◆ Exercise directions: Determine the number of lines in the data that contain "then". Answer with that number only.

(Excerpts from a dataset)
⁂
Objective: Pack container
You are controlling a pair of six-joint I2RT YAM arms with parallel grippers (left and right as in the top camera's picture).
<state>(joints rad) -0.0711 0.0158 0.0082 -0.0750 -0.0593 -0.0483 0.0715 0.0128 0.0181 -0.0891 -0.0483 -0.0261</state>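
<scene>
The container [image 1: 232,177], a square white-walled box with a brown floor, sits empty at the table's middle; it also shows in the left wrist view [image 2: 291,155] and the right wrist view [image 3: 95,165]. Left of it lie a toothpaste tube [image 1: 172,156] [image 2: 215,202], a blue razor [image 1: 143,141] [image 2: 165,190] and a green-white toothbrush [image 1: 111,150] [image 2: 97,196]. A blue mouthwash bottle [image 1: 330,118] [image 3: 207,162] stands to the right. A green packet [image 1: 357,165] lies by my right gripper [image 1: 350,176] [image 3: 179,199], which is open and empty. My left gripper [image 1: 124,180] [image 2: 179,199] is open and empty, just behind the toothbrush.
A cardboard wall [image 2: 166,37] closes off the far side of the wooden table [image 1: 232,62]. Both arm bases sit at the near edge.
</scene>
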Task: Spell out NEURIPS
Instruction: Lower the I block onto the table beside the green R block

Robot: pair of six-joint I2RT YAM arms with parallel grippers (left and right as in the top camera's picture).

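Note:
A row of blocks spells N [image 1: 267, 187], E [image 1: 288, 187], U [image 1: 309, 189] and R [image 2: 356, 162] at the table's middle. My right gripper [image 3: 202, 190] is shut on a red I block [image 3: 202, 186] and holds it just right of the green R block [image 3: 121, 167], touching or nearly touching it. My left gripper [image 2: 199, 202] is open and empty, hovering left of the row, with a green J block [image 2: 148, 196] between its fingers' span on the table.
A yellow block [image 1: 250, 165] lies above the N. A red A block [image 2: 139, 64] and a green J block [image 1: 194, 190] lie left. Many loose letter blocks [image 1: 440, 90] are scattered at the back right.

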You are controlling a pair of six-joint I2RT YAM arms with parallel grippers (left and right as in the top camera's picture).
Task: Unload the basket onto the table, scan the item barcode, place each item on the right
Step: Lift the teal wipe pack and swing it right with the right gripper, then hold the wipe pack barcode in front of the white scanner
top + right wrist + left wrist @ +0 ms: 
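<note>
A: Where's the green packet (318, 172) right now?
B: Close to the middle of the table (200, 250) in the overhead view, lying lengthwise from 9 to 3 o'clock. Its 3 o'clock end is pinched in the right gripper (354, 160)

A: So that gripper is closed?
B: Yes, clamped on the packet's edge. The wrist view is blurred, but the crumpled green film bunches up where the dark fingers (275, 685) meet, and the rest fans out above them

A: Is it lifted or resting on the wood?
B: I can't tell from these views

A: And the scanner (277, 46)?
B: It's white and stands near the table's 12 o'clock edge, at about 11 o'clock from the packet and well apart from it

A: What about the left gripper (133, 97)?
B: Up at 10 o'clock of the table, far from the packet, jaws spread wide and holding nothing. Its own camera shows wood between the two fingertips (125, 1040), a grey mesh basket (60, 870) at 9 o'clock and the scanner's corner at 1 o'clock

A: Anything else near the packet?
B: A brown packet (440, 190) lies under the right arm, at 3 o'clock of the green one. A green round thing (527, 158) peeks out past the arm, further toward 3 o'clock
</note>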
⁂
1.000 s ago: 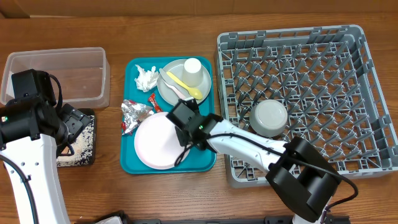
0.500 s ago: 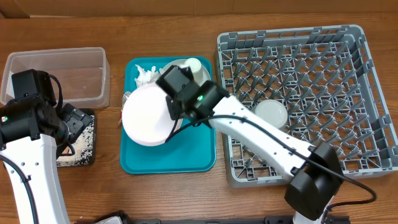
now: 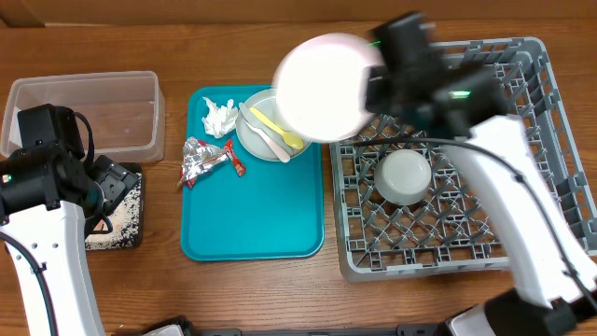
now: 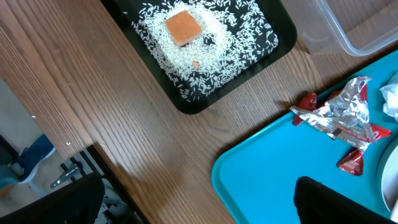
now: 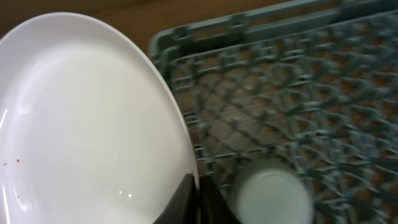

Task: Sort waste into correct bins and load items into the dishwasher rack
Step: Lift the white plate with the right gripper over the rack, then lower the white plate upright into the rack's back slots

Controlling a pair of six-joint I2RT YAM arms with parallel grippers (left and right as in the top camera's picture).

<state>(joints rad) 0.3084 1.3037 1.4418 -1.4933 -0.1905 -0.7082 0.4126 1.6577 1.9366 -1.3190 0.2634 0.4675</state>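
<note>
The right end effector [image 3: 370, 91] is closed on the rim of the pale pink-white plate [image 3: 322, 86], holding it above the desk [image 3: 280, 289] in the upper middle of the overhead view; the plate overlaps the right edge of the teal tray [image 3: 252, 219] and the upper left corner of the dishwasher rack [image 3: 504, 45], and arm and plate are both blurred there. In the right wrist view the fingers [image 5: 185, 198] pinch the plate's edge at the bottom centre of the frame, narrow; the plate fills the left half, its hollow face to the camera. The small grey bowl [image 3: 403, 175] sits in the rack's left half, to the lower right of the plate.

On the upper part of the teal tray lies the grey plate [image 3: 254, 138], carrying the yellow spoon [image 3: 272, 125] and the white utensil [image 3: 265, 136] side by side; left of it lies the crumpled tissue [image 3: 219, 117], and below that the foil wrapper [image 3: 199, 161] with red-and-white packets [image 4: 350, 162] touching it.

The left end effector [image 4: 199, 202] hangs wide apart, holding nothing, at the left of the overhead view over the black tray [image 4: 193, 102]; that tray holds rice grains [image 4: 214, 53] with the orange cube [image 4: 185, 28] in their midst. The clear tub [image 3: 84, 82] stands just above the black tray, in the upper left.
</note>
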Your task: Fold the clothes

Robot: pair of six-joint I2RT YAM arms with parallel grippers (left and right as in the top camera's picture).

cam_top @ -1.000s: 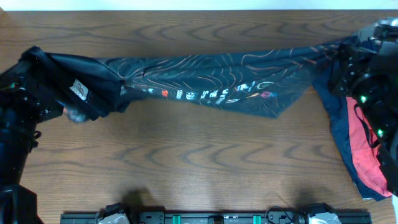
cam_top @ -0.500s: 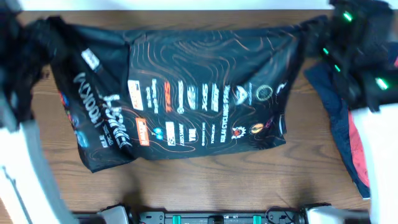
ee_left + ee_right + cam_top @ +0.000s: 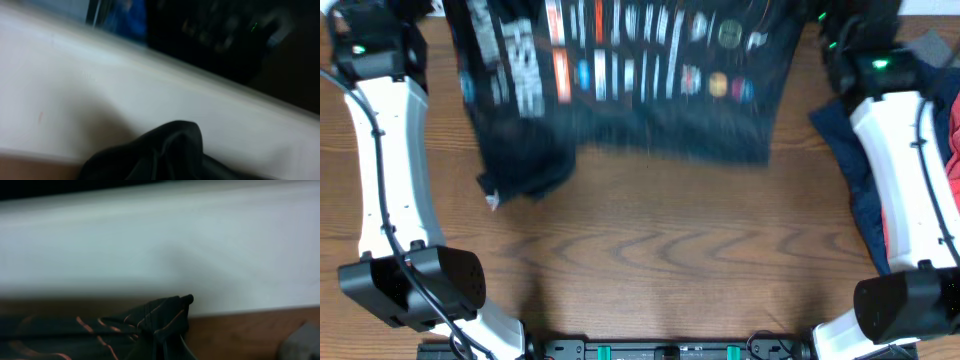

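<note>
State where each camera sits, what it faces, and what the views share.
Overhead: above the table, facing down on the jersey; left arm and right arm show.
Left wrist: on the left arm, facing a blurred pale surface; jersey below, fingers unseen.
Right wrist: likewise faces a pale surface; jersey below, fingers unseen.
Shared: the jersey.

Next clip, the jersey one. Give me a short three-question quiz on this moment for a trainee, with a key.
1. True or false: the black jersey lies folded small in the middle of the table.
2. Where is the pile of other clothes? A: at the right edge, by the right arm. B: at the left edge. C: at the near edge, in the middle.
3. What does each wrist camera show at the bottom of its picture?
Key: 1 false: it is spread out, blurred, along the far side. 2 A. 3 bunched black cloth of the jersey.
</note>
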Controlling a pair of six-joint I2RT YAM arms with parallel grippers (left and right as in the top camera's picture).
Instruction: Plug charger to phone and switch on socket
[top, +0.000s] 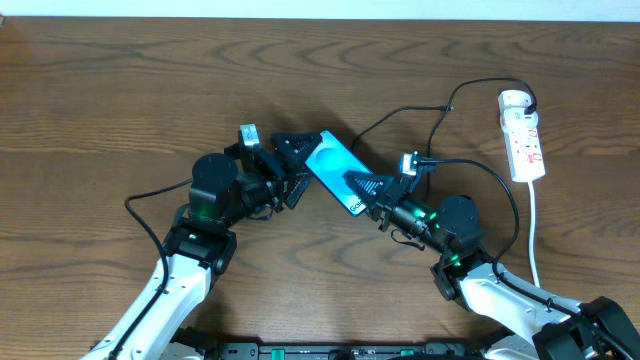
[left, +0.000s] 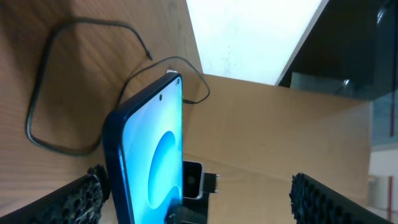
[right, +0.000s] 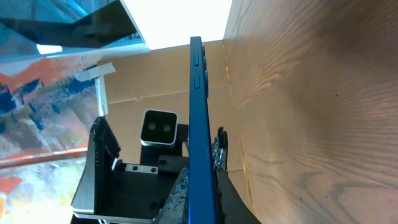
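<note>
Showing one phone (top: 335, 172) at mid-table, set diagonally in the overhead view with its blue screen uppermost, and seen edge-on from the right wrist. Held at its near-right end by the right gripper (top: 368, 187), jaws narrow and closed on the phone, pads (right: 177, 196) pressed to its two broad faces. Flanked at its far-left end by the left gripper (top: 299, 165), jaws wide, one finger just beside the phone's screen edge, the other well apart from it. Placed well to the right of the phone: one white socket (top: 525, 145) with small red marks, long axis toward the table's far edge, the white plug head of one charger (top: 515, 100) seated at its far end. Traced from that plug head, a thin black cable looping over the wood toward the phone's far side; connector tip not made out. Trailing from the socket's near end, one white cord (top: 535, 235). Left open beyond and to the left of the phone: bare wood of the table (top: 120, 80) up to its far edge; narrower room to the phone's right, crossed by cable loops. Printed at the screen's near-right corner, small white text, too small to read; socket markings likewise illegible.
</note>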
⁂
◆ Solution for this task: 2